◆ **INSTRUCTIONS FOR THE TASK**
Check each line of the material below for the word "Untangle". Say how many lines have it, and nothing else.

◆ **AVAILABLE DATA**
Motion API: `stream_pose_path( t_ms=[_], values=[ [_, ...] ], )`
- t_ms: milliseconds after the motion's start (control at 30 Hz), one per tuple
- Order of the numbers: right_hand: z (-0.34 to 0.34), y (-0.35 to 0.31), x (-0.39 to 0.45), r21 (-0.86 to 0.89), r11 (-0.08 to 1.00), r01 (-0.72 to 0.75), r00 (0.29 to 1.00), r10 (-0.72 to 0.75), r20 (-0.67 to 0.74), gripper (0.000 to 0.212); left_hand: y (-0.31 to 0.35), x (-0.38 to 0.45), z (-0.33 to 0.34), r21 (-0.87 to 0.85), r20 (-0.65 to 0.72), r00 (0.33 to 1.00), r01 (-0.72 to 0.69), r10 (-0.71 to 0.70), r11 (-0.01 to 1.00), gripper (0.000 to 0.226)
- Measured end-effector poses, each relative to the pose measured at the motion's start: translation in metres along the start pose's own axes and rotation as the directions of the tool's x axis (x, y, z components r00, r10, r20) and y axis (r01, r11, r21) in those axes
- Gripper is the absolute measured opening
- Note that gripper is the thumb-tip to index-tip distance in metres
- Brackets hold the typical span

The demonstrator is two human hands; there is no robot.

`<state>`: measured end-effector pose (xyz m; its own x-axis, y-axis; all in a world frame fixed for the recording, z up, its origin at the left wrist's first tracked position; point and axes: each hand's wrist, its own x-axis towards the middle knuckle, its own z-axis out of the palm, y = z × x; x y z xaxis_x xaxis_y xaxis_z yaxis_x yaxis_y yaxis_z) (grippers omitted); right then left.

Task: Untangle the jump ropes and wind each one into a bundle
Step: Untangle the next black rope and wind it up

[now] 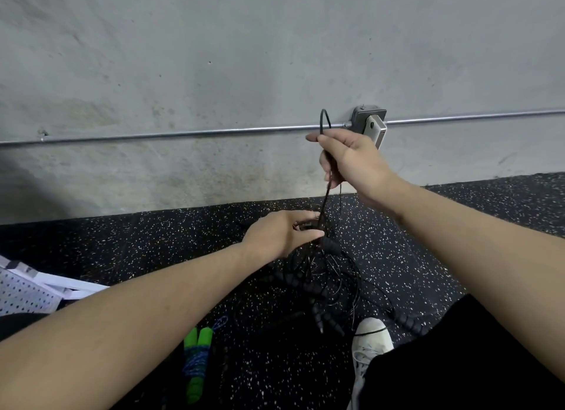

◆ **EXERCISE RESULT**
2